The ATF’s attempt to redefine what counts as a firearm has been vacated.
On Friday, Federal District Court Judge Reed O’Connor ruled in favor of the gun companies and gun-rights groups challenging the ban. He found the ATF exceeded its authority when it decided to treat unfinished firearms parts, often used to build homemade guns President Joe Biden called “ghost guns” due to their lack of serial numbers, the same way as completed and functional firearms.
“This case presents the question of whether the federal government may lawfully regulate partially manufactured firearm components, related firearm products, and other tools and materials in keeping with the Gun Control Act of 1968,” Judge O’Connor wrote in Vanderstok v.
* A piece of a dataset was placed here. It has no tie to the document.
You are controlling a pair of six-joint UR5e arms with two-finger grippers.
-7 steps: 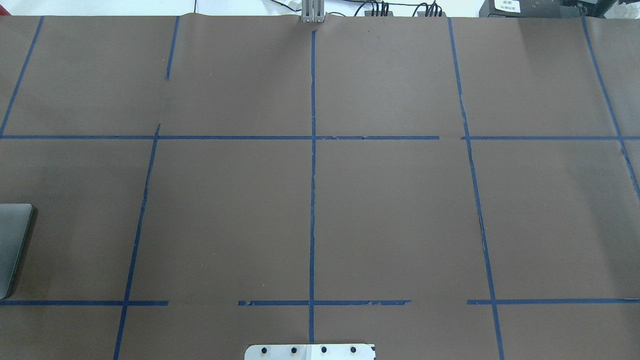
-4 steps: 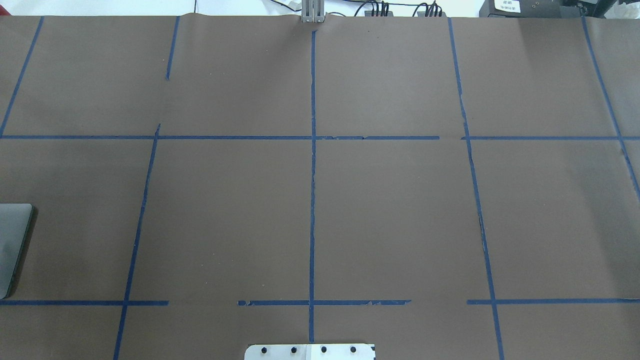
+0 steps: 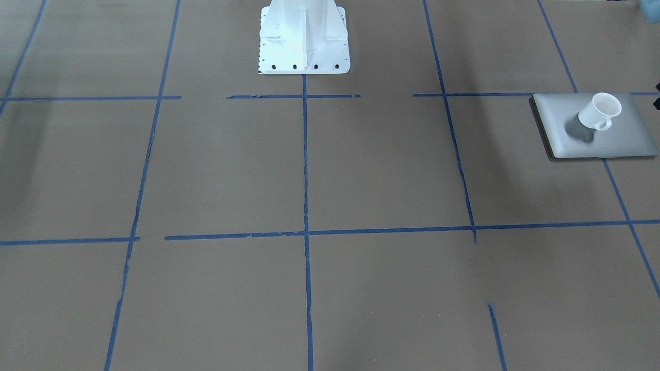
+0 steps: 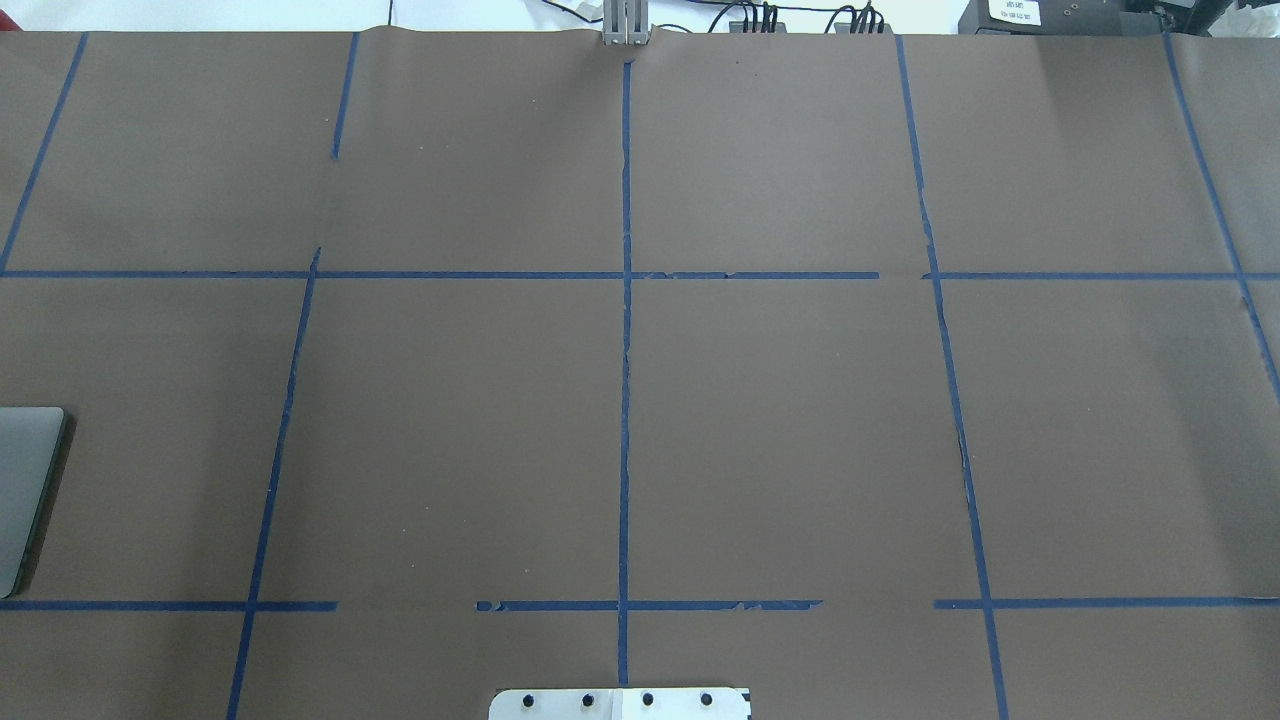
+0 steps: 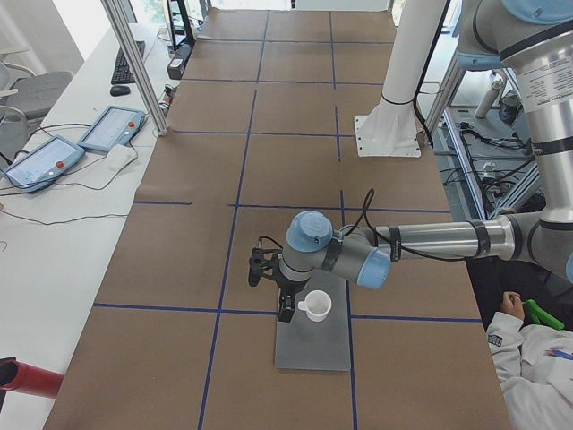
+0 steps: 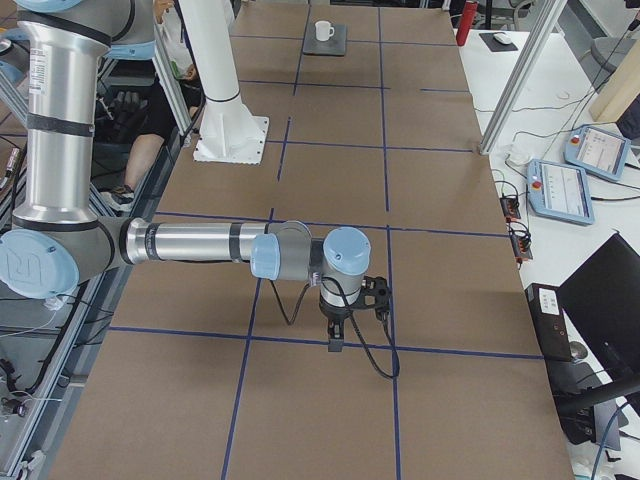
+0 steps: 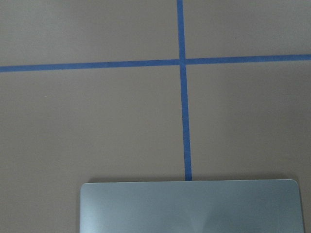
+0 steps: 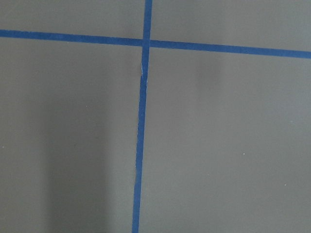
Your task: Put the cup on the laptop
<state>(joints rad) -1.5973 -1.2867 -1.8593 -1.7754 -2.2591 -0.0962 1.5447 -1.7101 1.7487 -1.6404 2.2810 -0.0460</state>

Garland. “Because the Court concludes that the government cannot regulate those items without violating federal law, the Court holds that the government’s recently enacted Final Rule… is unlawful agency action taken in excess of the ATF’s statutory jurisdiction. On this basis, the Court vacates the Final Rule.”
The ruling is another loss for President Joe Biden’s gun agenda. It comes after several federal appeals courts have struck down the bump stock ban, which was instituted by former President Donald Trump but defended by Biden’s administration. It also casts a further legal shadow over Biden’s other ATF rule banning unregistered pistol-brace-equipped guns, which has seen enforcement forestalled by multiple federal courts and is awaiting a ruling on the merits.
Judge O’Connor’s decision was not based on Second Amendment claims. Instead, it was based around whether the ATF had the authority under the Administrative Procedures Act to reinterpret the way it enforces federal gun laws to regulate unfinished parts and whether that reinterpretation fit with the law’s language. On both fronts, he determined it did not.
“[T]he definition of “firearm” in the Gun Control Act does not cover all firearm parts. It covers specifically ‘the frame or receiver of any such weapon’ that Congress defined as a firearm,” he wrote. “And that which may become or may be converted to a functional receiver is not itself a receiver. Congress could have included firearm parts that ‘may readily be converted’ to frames or receivers, as it did with ‘weapons’ that ‘may readily be converted’ to fire a projectile. But it omitted that language when talking about frames and receivers.”
The ruling against the ATF’s ban will allow manufacturers to begin selling the unfinished parts again, even in kits alongside other tools.
“Congress’s definition does not cover weapon parts, or aggregations of weapon parts, regardless of whether the parts may be readily assembled into something that may fire a projectile,” Judge O’Connor, a George W. Bush appointee, wrote. “To read § 921(a)(3)(A) as authorizing ATF to regulate any aggregation of weapon parts that may readily be converted into a weapon would render § 921(a)(3)(B) ‘s carveout for “frame[s] or receiver[s]” superfluous. Accepting Defendants’ interpretation would be to read the statute as authorizing regulation of (A) weapon parts generally, and (B) two specific weapon parts.”
Gun-rights advocates celebrated the ruling. The Second Amendment Foundation, a plaintiff in the case, called it “another court blow to Joe Biden’s anti-gun agenda.”
“This case is one more example of the Biden administration’s ongoing effort to exceed its authority in an effort to place as many restrictions as possible on the rights of law-abiding gun owners,” Adam Kraut, the group’s executive director, said in a statement.Â
The Firearms Policy Coalition, another plaintiff, said it was “thrilled to see the Court agree that ATF’s Frame or Receiver Rule exceeds the agency’s congressionally limited authority.”
“With this decision, the Court has properly struck down ATF’s Rule and ensured that it cannot enforce that which it never had the authority to publish in the first place,” Cody J. Wisniewski, the group’s counsel in the case, said in a press release.
Ultimately, Judge O’Connor said the case came down to a simple conclusion.
“Because the Final Rule purports to regulate both firearm components that are not yet a ‘frame or receiver’ and aggregations of weapon parts not otherwise subject to its statutory authority, the Court holds that the ATF has acted in excess of its statutory jurisdiction by promulgating it,” he ruled.